Dataset entries:
▼
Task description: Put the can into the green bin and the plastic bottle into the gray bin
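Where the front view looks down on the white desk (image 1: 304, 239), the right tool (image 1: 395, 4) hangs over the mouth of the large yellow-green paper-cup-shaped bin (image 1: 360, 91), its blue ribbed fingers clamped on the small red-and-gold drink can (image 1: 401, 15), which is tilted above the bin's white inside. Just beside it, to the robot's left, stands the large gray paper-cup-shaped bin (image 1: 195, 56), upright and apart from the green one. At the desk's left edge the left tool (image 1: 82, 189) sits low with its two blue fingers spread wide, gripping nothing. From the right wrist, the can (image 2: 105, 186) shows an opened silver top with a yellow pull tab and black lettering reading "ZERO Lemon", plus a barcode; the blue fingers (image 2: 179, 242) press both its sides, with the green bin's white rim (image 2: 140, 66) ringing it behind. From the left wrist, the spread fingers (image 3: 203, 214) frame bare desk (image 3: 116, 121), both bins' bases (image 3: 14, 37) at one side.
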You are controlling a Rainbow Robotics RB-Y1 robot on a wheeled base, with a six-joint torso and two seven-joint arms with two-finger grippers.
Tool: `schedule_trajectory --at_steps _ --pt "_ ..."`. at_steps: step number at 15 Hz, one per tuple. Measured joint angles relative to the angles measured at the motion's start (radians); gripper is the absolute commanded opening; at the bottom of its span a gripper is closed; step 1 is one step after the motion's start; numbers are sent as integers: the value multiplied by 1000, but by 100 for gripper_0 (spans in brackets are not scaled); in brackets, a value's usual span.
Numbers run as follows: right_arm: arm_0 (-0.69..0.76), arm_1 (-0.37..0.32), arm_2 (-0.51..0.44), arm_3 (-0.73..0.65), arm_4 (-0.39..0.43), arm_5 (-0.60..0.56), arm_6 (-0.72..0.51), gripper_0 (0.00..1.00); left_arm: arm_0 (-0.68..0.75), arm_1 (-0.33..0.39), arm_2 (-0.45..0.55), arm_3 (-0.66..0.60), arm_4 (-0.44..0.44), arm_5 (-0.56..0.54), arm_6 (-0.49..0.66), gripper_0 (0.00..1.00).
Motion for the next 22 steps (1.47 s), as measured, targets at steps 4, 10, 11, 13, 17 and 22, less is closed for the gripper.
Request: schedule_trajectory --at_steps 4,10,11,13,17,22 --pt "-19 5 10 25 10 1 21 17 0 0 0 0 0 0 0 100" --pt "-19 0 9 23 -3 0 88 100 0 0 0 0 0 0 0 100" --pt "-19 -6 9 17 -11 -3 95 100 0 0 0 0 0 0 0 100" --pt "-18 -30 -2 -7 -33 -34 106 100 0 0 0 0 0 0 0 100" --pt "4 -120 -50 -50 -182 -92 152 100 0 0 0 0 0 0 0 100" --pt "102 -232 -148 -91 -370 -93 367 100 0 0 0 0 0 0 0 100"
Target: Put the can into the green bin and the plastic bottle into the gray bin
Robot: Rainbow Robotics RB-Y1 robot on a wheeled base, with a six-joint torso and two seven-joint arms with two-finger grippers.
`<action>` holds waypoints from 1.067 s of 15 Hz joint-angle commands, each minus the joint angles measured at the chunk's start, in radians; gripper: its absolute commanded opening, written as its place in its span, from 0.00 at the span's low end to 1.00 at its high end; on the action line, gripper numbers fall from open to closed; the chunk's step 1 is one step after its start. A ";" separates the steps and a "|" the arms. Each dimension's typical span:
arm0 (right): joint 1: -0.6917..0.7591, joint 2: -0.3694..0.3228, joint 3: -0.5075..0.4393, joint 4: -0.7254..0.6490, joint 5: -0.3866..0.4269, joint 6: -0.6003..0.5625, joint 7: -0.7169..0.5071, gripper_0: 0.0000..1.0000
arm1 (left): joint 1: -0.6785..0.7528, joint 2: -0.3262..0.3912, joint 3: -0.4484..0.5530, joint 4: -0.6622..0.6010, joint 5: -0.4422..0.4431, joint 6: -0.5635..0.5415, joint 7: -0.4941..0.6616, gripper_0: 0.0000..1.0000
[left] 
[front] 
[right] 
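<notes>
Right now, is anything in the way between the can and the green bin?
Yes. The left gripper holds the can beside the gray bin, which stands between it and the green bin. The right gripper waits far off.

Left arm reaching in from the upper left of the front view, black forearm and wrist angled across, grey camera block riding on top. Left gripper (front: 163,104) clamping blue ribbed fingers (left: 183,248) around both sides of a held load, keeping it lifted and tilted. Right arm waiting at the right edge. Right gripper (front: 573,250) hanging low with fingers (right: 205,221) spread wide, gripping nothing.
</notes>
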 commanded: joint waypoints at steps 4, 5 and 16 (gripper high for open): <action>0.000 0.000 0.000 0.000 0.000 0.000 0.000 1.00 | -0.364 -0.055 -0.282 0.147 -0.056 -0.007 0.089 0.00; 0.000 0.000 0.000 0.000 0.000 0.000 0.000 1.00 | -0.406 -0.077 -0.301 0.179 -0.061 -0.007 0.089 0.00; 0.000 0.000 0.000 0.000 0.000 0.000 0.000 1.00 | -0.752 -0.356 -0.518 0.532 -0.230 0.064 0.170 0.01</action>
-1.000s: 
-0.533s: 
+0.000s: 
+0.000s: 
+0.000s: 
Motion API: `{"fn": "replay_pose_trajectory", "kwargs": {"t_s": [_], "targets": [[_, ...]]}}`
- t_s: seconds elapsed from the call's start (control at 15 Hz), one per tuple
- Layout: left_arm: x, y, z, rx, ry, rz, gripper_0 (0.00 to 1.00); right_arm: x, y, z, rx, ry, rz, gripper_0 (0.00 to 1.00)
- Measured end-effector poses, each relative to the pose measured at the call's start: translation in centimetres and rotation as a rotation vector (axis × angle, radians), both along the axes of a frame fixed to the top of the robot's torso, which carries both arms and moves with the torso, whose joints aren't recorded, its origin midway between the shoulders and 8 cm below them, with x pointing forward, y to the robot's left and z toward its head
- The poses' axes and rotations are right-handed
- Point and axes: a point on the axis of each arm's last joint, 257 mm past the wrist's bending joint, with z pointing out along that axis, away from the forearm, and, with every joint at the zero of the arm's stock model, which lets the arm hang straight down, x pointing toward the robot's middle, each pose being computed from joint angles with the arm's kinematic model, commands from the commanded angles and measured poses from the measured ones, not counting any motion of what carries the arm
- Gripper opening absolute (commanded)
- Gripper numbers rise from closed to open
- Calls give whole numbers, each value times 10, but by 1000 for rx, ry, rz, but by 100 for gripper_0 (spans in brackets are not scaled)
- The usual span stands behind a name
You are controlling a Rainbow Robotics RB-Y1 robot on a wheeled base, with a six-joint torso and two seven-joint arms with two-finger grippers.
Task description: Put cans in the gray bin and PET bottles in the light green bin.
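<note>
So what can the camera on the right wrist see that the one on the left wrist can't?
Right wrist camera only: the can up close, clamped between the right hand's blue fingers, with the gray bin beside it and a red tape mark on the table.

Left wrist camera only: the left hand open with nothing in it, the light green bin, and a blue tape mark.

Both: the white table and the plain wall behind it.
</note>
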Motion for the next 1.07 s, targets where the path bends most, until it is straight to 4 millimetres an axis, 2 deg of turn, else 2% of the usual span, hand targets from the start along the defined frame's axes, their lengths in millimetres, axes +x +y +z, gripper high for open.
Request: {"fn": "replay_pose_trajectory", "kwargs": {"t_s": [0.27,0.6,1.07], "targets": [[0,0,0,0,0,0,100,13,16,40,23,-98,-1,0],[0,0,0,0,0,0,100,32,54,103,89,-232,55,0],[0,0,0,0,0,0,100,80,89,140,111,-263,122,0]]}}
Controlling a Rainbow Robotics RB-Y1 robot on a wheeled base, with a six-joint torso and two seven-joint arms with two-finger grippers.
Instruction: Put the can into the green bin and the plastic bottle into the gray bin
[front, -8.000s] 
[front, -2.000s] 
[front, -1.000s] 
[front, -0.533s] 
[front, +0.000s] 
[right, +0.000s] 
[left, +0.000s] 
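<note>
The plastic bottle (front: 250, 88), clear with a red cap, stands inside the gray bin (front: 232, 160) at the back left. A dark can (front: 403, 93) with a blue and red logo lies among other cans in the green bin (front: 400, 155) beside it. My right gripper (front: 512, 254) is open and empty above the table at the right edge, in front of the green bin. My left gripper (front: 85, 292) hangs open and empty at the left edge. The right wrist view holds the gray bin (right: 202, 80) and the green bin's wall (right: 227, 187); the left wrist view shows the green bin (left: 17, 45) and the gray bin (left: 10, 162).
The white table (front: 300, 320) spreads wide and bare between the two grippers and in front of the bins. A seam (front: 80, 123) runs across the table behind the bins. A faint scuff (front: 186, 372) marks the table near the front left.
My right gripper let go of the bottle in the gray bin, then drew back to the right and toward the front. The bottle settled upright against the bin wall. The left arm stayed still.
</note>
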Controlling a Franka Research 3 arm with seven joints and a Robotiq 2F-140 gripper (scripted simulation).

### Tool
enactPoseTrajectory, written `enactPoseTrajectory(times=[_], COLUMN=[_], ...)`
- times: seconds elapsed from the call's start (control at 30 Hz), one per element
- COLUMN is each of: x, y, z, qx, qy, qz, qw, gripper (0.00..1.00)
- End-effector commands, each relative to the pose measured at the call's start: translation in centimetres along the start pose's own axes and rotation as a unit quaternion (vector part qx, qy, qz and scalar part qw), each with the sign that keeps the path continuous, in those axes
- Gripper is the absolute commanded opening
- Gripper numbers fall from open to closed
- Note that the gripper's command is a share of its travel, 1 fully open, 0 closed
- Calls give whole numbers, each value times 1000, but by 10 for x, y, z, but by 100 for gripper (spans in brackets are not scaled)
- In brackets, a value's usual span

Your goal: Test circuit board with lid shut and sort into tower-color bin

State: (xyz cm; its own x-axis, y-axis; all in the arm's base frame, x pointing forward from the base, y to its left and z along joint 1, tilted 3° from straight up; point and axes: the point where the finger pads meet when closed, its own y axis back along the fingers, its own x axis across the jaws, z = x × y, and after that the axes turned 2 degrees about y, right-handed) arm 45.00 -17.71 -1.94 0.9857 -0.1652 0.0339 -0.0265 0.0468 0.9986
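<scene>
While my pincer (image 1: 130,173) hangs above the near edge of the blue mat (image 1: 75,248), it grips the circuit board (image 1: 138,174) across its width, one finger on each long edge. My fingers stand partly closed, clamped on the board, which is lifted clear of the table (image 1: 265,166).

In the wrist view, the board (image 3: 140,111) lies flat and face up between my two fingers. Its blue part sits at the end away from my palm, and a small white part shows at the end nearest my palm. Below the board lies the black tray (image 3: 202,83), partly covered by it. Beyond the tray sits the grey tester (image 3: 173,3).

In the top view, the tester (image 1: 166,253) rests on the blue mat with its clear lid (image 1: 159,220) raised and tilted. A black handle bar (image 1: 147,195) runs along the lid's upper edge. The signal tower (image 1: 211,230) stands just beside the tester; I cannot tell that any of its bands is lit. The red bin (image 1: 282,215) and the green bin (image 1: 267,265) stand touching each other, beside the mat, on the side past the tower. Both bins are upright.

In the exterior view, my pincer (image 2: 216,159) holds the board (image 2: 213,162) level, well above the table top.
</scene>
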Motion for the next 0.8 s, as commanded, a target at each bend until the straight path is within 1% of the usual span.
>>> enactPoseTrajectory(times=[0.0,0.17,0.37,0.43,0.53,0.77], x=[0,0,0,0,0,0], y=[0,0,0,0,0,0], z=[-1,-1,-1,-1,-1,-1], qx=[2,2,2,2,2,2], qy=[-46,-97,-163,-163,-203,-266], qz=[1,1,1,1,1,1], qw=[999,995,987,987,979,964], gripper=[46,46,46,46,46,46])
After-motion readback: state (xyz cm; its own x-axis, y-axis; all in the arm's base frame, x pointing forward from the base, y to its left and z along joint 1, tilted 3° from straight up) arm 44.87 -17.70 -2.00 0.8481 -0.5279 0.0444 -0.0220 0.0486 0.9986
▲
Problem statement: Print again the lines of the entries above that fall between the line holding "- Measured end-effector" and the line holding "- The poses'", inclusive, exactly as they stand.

Task solution:
- Measured end-effector poses, each relative to the pose measured at the call's start: translation in centimetres and rotation as a rotation vector (axis × angle, radians), both along the axes of a frame fixed to the top of the robot's torso, which carries both arms and moves with the torso, whose joints aren't recorded, its origin midway between the shoulders and 8 cm below them, with x pointing forward, y to the robot's left and z toward its head
- The poses' axes and rotations are right-handed

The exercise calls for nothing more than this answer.